WORK INSTRUCTION = Would you return the lines that run from the start of the data below to the line with "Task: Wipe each", both included, exactly as written and without pictures?

Stored records
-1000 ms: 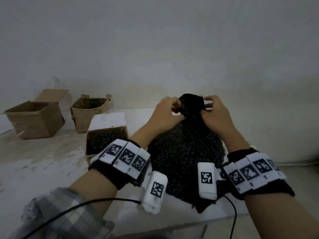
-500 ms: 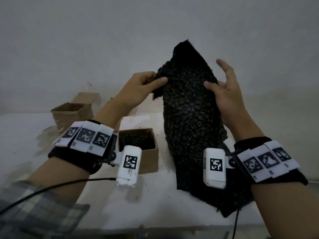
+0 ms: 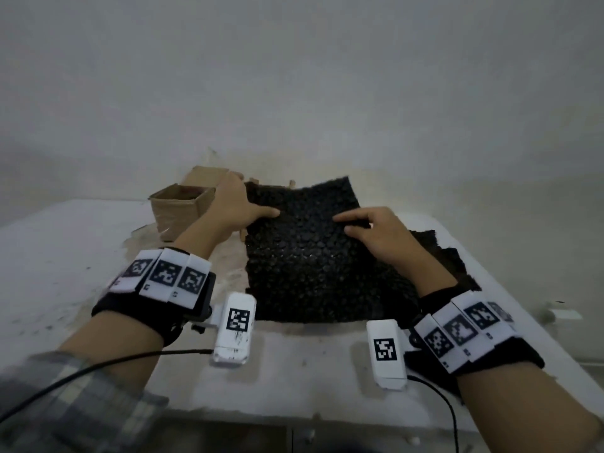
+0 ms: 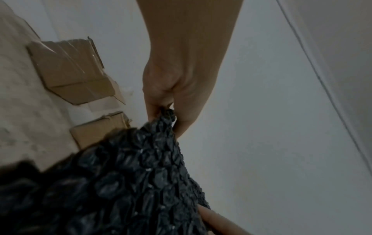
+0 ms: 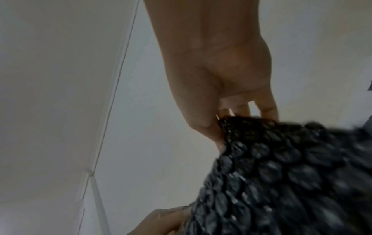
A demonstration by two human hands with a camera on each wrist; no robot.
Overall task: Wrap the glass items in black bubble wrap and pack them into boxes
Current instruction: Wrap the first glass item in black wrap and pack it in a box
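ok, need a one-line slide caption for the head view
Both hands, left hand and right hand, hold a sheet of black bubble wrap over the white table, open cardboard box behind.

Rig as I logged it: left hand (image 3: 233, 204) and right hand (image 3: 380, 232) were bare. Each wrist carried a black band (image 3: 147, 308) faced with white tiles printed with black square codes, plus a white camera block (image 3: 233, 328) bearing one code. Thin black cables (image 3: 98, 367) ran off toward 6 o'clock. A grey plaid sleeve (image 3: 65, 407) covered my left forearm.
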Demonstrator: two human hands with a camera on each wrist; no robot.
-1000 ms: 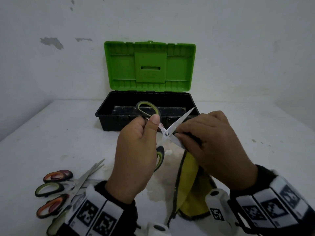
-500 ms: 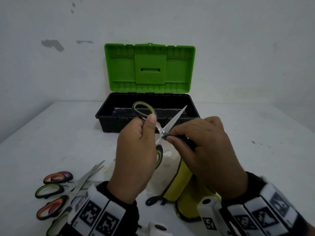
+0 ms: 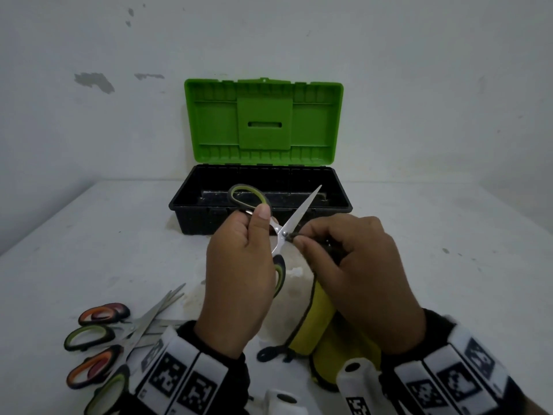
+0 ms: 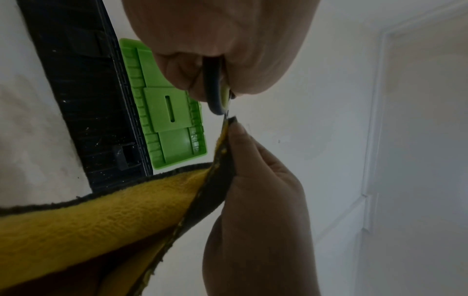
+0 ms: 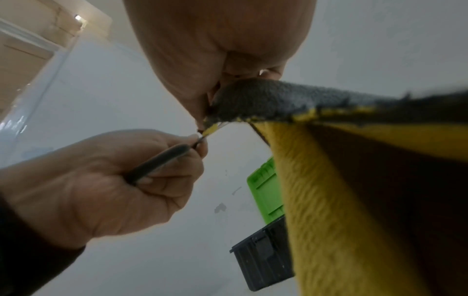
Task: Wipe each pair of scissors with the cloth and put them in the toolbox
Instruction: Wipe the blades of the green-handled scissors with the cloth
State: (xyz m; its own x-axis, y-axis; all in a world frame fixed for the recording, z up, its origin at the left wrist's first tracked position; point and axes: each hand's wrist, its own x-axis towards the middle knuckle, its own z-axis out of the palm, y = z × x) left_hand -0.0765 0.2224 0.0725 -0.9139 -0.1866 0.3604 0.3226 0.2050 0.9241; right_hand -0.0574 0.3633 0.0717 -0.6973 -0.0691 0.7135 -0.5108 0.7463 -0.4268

OUTPUT OF THE TASK =
-1000 ms: 
-500 ms: 
+0 ms: 
+0 ms: 
+0 ms: 
A demonstration by two human hands with a camera on each wrist; no robot.
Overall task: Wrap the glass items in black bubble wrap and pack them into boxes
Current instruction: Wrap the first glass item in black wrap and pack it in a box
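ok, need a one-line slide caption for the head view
Both hands, left hand and right hand, hold a sheet of black bubble wrap over the white table, open cardboard box behind.

Rig as I logged it: left hand (image 3: 233, 204) and right hand (image 3: 380, 232) were bare. Each wrist carried a black band (image 3: 147, 308) faced with white tiles printed with black square codes, plus a white camera block (image 3: 233, 328) bearing one code. Thin black cables (image 3: 98, 367) ran off toward 6 o'clock. A grey plaid sleeve (image 3: 65, 407) covered my left forearm.
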Demonstrator: two human hands with a camera on each wrist; no robot.
-1000 ms: 
-500 ms: 
+0 ms: 
+0 ms: 
+0 ms: 
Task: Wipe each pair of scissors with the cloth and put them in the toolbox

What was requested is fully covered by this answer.